Example: “I got lost on my first day in the city.” → “Oh no! What happened after that?”

6. Do you think you’ll keep doing it?

Use when: After someone describes a change, challenge, or new experience

Example: “I’ve been trying to run every morning.” → “That’s great — do you think you’ll keep doing it?”

7. What was the hardest part?

Use when: After someone describes something they accomplished, learned, or went through

Example: “I learned to drive last year.” → “Nice! What was the hardest part?”

8. Would you recommend it?

Use when: After someone mentions a place, book, show, food, or experience

Example: “I tried that new restaurant near the station.” → “Oh yeah? Would you recommend it?”

9. How did you feel about that?

Use when: After someone shares news — good or bad — about something that happened to them

Example: “I didn’t get the job I applied for.” → “I’m sorry to hear that. How did you feel about that?”

10. What’s next for you?

Use when: As a natural conversation closer — or after someone finishes describing a plan or project

Example: “I just finished my master’s degree.” → “Congratulations! So what’s next for you?”

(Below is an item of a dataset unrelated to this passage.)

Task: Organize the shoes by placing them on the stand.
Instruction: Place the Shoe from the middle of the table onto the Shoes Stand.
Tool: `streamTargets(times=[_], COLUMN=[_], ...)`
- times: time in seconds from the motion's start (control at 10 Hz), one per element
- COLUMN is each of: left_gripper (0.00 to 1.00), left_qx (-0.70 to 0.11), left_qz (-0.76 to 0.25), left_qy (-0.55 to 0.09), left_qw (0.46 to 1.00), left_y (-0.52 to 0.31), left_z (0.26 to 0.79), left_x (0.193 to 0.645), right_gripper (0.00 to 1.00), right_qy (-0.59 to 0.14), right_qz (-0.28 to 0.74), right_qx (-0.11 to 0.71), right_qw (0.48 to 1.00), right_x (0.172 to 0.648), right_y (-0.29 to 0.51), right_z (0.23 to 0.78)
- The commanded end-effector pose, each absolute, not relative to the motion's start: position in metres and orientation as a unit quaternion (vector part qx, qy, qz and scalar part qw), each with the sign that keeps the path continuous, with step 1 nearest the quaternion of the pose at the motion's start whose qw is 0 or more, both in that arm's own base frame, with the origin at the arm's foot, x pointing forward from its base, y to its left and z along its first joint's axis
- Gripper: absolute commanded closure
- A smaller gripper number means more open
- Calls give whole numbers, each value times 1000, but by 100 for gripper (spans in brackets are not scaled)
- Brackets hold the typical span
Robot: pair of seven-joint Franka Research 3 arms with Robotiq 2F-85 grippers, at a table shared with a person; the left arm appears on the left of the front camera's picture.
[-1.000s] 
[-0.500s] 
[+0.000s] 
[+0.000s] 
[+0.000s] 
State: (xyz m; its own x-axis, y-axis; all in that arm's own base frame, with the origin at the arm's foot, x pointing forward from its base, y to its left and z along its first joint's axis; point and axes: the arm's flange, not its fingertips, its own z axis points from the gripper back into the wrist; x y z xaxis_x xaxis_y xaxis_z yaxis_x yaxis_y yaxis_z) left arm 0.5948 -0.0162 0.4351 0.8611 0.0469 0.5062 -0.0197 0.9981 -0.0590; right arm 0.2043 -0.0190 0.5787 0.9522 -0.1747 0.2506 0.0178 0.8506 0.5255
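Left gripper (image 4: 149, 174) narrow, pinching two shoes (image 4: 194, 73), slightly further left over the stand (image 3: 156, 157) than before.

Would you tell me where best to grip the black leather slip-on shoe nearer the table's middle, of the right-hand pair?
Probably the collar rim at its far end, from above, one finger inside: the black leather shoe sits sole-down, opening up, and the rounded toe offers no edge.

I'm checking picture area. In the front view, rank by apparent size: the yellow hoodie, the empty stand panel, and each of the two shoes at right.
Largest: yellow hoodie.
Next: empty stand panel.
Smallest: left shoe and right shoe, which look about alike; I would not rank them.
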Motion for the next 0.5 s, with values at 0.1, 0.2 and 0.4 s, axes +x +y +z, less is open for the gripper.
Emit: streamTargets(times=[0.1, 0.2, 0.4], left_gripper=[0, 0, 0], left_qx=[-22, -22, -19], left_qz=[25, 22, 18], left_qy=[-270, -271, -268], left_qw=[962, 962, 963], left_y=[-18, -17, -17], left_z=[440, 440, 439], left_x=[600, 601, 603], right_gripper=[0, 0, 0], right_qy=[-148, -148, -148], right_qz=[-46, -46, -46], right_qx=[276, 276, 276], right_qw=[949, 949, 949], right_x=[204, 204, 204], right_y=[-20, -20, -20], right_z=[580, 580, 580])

Why These 10 Questions Work

Every question on this list shares two qualities. First, it’s open-ended — it can’t be answered with a yes or no. Second, it responds to what the other person just said rather than changing the subject. These are the two ingredients of a follow-up question that actually extends conversation.

Notice also what these questions don’t do: they don’t require the speaker to know anything new. They work with whatever information is already on the table. That makes them low-pressure — students can use them without worrying about running out of vocabulary for a new topic.

How to Teach Follow-Ups to ESL Class

How to Teach Them in the Classroom

The Repetition Loop

Have students practice pairs of exchanges: one student makes a statement, the other chooses the most natural follow-up question from the list, and the first student answers. Then switch. Run three or four loops before introducing free conversation.

The Observer Challenge

Assign one student as observer in each group. Their job: count how many follow-up questions from the list they hear. This makes the activity a game and builds awareness before it becomes a habit.

The No-List Version

After two rounds with the list visible, remove it. Students continue the same activity from memory. Most will retain 6-7 of the 10 immediately. The ones they forget are worth revisiting.

For a complete set of practice exercises — reactions, comments, and follow-up questions together — see the full activity here:

Follow-Ups in Conversation for ESL Learners — teachingenglishisfun.com

Notes on Pairing up students in ESL class

Pairing Follow-Up Questions with Other Activities

Follow-up questions work best when they’re embedded in activities that give students something real to talk about. Two that work especially well:

The News Report Activity gives students roles — anchors, reporters, interviewers — that require follow-up questions naturally. Interviewers who don’t follow up sound like robots. Students figure this out quickly.

The News Report ESL Activity — teachingenglishisfun.com

The Stereotypes Discussion Activity generates genuine opinions and reactions that create natural opportunities for follow-up questions. When a student says something surprising about their culture, every other student in the room wants to ask ‘What do you mean? How did that happen?’ — which is exactly the kind of authentic follow-up that builds real fluency.

The Stereotypes ESL Discussion Activity — teachingenglishisfun.com

📚 English Conversation for Intermediate and Advanced Learners

Once students have the follow-up question toolkit, leveled conversation practice books help them apply these skills to a wider range of topics and registers.

Browse Conversation Books for Intermediate Learners on Amazon →

A Note on Drilling vs. Naturalness

Some teachers worry that drilling specific questions will make students sound scripted. The opposite tends to be true. When a question becomes automatic, when a student doesn’t have to search for it, it sounds more natural, not less.

The goal isn’t for students to run through a mental checklist while speaking. It’s for these questions to become habits that surface without effort. That takes repetition. Drilling is not the enemy of naturalness. Uncertainty is.